Displacement-Controlled Analysis of Embedded Cantilever Retaining Walls

Abstract

An uneconomical design of embedded cantilever retaining (ECR) walls unnecessarily restricts the lateral wall movement, whereas unwarranted wall displacement induced ground settlement can jeopardize the functionality of neighboring structures. Thus, correct estimation of the wall displacement under working conditions is imperative for a safe and economical design. This paper presents an analytical method for the displacement-controlled analysis of ECR walls in cohesionless soils, which can be used to calculate the required embedment depth for a prescribed wall displacement and retaining heights. Alternatively, when the retaining height and the embedment depth of an ECR wall are given, the lateral wall displacement can also be calculated. A displacement-dependent earth pressure mobilization model is proposed to derive the mobilized soil stresses along the wall height.
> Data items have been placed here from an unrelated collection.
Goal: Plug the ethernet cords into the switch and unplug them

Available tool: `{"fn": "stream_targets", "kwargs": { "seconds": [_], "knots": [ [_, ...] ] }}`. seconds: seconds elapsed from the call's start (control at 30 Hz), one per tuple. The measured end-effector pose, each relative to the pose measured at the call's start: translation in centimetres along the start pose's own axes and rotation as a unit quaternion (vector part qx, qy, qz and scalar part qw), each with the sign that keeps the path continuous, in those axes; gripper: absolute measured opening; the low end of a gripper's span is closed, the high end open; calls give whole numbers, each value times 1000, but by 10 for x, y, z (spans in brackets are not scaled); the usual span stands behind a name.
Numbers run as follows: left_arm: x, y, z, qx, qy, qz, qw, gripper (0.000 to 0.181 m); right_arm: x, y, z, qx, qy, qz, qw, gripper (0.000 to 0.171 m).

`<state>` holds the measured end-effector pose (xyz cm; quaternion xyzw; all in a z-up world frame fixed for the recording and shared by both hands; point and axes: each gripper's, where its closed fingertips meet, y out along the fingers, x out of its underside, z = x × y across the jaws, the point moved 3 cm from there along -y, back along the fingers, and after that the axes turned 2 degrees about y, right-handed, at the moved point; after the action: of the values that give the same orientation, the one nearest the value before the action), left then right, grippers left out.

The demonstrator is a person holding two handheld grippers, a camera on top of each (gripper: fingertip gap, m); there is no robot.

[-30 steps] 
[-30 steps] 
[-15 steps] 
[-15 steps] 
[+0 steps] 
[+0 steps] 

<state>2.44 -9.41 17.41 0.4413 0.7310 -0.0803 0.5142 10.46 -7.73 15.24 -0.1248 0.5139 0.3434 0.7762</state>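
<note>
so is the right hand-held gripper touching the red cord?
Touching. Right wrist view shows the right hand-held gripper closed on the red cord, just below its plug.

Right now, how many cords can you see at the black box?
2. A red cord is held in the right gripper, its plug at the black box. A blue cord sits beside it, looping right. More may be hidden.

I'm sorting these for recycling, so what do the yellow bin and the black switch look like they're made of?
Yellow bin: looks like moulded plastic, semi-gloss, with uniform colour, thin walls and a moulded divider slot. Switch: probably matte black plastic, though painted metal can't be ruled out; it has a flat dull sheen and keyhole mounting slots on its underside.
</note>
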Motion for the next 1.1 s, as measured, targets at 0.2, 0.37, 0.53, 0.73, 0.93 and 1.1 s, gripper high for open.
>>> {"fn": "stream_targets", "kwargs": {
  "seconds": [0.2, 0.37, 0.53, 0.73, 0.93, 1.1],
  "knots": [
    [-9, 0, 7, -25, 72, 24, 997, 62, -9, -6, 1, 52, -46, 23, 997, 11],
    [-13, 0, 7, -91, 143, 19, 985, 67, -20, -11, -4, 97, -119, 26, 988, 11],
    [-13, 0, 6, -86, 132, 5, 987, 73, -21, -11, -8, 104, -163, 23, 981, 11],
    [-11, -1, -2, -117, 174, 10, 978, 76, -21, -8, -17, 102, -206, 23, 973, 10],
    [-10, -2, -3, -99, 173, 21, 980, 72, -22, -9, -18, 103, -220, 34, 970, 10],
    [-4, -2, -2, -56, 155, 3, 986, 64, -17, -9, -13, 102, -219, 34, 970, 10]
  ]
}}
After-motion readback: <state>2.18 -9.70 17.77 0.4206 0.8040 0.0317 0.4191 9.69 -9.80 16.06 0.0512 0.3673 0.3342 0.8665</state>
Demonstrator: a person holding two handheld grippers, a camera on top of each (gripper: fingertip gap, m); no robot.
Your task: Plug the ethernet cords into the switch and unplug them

The required embedment depth of the wall is determined by assuming rigid rotation of the wall about a point near the toe and satisfying the horizontal force and moment equilibriums. Analytical formulations are provided to determine the bending moment distribution and the ground settlement. The effect of construction by excavation is also taken into the analysis. The results show that the required embedment depth and the maximum bending moment increase exponentially with decreasing wall displacement. The depth of the pivot point is located at around 0.9 times the embedment depth. The validity of the proposed method is demonstrated by comparing the calculated results with those of the available numerical and experimental studies. The proposed method can provide first-hand design solutions of ECR walls without performing rigorous numerical and experimental studies.